## [INSTRUCTIONS FOR THE TASK]
Please filter the data down to the lines that include the word "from" and copy them.

Content starts

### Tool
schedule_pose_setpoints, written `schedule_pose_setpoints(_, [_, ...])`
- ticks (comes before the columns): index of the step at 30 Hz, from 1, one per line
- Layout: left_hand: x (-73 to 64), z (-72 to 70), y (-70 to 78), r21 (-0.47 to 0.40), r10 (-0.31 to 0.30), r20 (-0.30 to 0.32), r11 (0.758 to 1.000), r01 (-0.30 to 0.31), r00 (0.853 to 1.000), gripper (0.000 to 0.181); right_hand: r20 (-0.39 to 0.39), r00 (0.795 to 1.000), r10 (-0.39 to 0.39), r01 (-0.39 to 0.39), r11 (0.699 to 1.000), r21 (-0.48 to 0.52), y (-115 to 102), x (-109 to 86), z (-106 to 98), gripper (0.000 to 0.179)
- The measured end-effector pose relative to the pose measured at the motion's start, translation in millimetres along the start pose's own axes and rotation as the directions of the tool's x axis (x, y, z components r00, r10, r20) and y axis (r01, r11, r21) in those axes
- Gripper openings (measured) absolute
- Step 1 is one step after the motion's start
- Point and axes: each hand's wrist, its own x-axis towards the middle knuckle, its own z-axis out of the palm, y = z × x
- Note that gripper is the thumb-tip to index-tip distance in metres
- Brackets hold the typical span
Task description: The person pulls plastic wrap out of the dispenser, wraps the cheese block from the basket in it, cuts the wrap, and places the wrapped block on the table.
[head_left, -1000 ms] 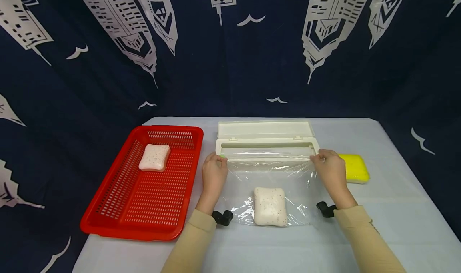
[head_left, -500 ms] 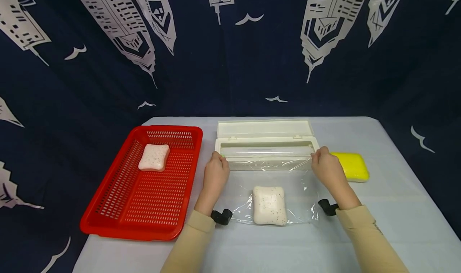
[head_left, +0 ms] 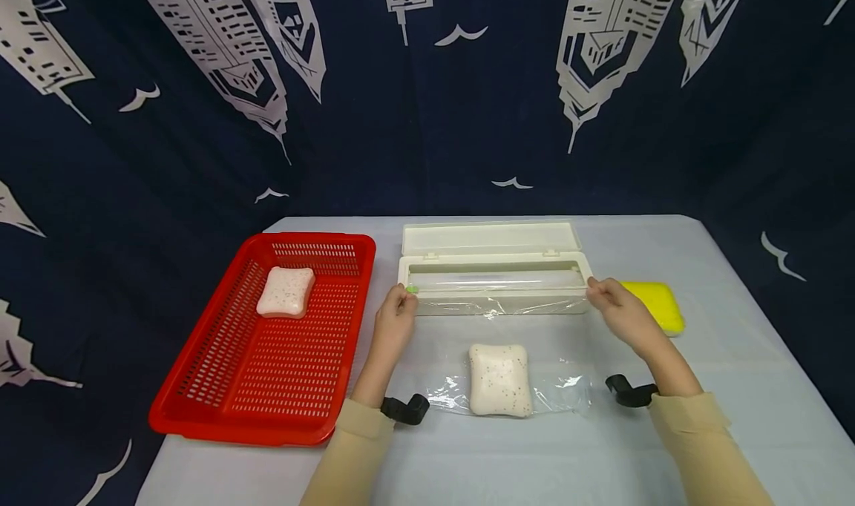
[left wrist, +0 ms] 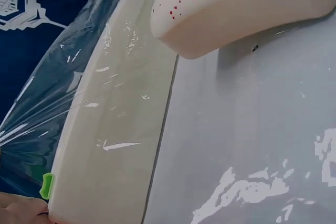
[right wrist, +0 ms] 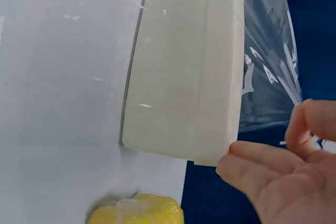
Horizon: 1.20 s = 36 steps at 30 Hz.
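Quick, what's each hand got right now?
Left hand: pinching the clear film at the white box's left end.
Right hand: pinching the film near its right end.

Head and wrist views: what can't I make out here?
Left hand: mostly cut off by the lower-left corner, left wrist view.
Middle speckled block: partly cut off by the top edge, left wrist view.
Yellow block: partly hidden by the right hand, head view.

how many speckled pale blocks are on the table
2: a pinkish speckled block in the red basket, and a whiter speckled block in front of the open film dispenser.
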Motion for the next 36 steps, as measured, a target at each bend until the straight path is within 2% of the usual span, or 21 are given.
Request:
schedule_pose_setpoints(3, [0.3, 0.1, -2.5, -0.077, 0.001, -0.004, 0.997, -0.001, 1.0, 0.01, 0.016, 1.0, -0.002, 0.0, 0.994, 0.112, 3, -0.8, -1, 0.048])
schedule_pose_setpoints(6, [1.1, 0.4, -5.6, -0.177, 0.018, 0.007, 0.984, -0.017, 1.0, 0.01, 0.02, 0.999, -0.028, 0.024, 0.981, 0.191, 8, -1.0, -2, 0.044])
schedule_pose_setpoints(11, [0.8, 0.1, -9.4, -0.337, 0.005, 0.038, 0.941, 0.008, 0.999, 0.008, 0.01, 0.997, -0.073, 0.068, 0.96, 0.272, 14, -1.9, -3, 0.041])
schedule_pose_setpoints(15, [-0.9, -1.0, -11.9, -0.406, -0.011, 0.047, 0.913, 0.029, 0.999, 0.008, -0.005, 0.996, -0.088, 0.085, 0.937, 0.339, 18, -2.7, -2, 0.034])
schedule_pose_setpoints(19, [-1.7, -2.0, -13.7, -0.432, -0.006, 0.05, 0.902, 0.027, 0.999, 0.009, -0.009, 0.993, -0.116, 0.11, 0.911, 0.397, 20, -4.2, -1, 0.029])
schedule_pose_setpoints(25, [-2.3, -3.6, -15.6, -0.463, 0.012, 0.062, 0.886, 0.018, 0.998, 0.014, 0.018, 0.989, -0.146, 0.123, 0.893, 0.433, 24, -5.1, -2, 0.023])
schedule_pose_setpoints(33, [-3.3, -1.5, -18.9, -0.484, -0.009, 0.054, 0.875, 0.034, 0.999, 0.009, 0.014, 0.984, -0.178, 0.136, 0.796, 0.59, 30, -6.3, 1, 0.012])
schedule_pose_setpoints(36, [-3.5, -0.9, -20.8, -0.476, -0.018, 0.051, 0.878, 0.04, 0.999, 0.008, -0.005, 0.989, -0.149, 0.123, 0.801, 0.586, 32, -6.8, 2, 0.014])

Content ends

## [ANSWER]
- ticks (comes before the columns): index of the step at 30 Hz, from 1, one per line
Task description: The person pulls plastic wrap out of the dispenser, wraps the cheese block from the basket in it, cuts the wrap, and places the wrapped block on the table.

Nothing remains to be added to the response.